_WHAT TO PRODUCE_:
Without any alteration, retype the records that appear below.

_Data entries_:
.....

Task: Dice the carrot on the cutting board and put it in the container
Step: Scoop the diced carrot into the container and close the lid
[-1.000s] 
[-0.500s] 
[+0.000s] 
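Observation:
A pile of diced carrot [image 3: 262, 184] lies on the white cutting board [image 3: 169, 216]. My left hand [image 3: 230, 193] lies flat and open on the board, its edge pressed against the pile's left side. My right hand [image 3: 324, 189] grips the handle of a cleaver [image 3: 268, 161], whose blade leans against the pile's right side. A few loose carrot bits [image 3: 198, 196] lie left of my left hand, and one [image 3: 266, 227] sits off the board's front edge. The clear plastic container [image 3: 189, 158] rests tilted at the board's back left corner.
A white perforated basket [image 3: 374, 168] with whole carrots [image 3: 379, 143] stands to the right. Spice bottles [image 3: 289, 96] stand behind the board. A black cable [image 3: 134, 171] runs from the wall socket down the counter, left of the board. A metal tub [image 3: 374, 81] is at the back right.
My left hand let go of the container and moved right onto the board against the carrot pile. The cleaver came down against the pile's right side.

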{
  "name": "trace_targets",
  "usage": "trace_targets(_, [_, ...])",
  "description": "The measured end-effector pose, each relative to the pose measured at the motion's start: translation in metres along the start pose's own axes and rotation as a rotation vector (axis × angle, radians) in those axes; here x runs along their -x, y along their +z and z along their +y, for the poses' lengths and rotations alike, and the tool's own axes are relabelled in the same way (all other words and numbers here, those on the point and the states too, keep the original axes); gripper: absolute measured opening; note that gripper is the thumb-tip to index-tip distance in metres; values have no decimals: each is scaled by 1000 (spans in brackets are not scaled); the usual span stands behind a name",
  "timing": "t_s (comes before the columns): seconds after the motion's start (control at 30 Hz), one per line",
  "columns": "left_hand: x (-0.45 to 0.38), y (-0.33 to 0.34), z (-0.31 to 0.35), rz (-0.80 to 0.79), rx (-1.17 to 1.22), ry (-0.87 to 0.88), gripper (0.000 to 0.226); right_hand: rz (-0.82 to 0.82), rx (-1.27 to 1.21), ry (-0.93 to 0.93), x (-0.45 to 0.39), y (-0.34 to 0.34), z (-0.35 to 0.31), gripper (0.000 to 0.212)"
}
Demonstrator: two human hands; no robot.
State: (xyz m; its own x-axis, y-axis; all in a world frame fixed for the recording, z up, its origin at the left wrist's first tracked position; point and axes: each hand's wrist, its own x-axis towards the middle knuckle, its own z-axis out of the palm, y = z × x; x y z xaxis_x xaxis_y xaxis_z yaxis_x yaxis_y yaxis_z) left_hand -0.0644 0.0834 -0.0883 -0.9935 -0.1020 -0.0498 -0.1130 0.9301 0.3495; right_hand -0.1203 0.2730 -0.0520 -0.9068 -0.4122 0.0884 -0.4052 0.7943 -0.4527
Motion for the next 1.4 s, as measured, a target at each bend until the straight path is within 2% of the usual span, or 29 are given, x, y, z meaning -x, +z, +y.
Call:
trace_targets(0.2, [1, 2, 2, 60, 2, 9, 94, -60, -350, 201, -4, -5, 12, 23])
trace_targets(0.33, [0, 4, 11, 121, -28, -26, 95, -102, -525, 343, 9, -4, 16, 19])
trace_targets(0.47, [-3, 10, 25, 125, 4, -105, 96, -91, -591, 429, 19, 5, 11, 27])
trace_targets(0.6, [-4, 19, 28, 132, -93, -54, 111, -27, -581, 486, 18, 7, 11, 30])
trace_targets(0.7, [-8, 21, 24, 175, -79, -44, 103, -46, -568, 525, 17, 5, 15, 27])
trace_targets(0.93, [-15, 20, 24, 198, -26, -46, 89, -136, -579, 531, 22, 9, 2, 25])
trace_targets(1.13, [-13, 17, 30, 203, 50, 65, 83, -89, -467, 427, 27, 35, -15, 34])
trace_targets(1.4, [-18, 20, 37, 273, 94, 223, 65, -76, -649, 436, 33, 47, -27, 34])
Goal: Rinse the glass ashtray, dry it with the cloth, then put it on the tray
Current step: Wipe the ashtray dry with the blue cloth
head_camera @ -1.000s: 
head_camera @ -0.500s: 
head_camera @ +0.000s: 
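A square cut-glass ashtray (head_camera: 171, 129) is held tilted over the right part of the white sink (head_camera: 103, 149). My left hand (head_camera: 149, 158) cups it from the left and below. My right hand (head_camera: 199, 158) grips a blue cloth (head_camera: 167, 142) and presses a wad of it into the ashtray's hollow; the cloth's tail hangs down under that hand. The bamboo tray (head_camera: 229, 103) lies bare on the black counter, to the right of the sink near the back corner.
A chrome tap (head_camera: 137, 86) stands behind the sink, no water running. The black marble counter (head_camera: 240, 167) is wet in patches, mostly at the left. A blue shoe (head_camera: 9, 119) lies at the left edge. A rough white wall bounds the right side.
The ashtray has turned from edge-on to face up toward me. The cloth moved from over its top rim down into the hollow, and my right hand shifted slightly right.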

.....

_WRITTEN REPLY_:
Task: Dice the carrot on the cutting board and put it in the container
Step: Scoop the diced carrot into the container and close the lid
[-1.000s] 
[-0.500s] 
[+0.000s] 
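Observation:
A pile of diced carrot [image 3: 262, 184] lies on the white cutting board [image 3: 169, 216]. My left hand [image 3: 230, 193] lies flat and open on the board, its edge pressed against the pile's left side. My right hand [image 3: 324, 189] grips the handle of a cleaver [image 3: 268, 161], whose blade leans against the pile's right side. A few loose carrot bits [image 3: 198, 196] lie left of my left hand, and one [image 3: 266, 227] sits off the board's front edge. The clear plastic container [image 3: 189, 158] rests tilted at the board's back left corner.
A white perforated basket [image 3: 374, 168] with whole carrots [image 3: 379, 143] stands to the right. Spice bottles [image 3: 289, 96] stand behind the board. A black cable [image 3: 134, 171] runs from the wall socket down the counter, left of the board. A metal tub [image 3: 374, 81] is at the back right.
My left hand let go of the container and moved right onto the board against the carrot pile. The cleaver came down against the pile's right side.
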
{
  "name": "trace_targets",
  "usage": "trace_targets(_, [_, ...])",
  "description": "The measured end-effector pose, each relative to the pose measured at the motion's start: translation in metres along the start pose's own axes and rotation as a rotation vector (axis × angle, radians) in those axes; here x runs along their -x, y along their +z and z along their +y, for the poses' lengths and rotations alike, and the tool's own axes are relabelled in the same way (all other words and numbers here, those on the point and the states too, keep the original axes); gripper: absolute measured opening; note that gripper is the thumb-tip to index-tip distance in metres; values have no decimals: each is scaled by 1000 (spans in brackets are not scaled); the usual span stands behind a name",
  "timing": "t_s (comes before the columns): seconds after the motion's start (control at 30 Hz), one per line",
  "columns": "left_hand: x (-0.45 to 0.38), y (-0.33 to 0.34), z (-0.31 to 0.35), rz (-0.80 to 0.79), rx (-1.17 to 1.22), ry (-0.87 to 0.88), gripper (0.000 to 0.226); right_hand: rz (-0.82 to 0.82), rx (-1.27 to 1.21), ry (-0.93 to 0.93), x (-0.45 to 0.39), y (-0.34 to 0.34), z (-0.35 to 0.31), gripper (0.000 to 0.212)"
}
Demonstrator: two human hands; no robot.
State: (xyz m; its own x-axis, y-axis; all in a world frame fixed for the recording, z up, its origin at the left wrist's first tracked position; point and axes: each hand's wrist, its own x-axis towards the middle knuckle, its own z-axis out of the palm, y = z × x; x y z xaxis_x xaxis_y xaxis_z yaxis_x yaxis_y yaxis_z) left_hand -0.0644 0.0834 -0.0883 -0.9935 -0.1020 -0.0498 -0.1130 0.9301 0.3495; right_hand -0.1203 0.2730 -0.0520 -0.9068 -0.4122 0.0884 -0.4052 0.7943 -0.4527
Motion for the next 1.4 s, as measured, a target at each bend until the straight path is within 2% of the usual span, or 29 are given, x, y, z meaning -x, +z, +y.
Call:
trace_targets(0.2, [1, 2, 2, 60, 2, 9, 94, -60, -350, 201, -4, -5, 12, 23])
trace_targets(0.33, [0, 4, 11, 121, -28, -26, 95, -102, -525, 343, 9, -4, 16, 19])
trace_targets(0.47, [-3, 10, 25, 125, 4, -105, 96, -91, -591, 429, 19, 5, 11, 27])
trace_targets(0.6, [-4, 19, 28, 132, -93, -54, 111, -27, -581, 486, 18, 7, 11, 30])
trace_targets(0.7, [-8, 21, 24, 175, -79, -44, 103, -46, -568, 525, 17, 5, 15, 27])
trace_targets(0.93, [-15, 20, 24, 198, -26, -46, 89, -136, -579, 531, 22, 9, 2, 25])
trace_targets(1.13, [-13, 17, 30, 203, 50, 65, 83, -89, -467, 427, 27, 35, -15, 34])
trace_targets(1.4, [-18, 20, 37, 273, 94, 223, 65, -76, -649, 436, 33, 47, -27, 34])
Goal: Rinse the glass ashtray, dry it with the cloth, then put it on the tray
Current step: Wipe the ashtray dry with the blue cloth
head_camera @ -1.000s: 
head_camera @ -0.500s: 
head_camera @ +0.000s: 
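A square cut-glass ashtray (head_camera: 171, 129) is held tilted over the right part of the white sink (head_camera: 103, 149). My left hand (head_camera: 149, 158) cups it from the left and below. My right hand (head_camera: 199, 158) grips a blue cloth (head_camera: 167, 142) and presses a wad of it into the ashtray's hollow; the cloth's tail hangs down under that hand. The bamboo tray (head_camera: 229, 103) lies bare on the black counter, to the right of the sink near the back corner.
A chrome tap (head_camera: 137, 86) stands behind the sink, no water running. The black marble counter (head_camera: 240, 167) is wet in patches, mostly at the left. A blue shoe (head_camera: 9, 119) lies at the left edge. A rough white wall bounds the right side.
The ashtray has turned from edge-on to face up toward me. The cloth moved from over its top rim down into the hollow, and my right hand shifted slightly right.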

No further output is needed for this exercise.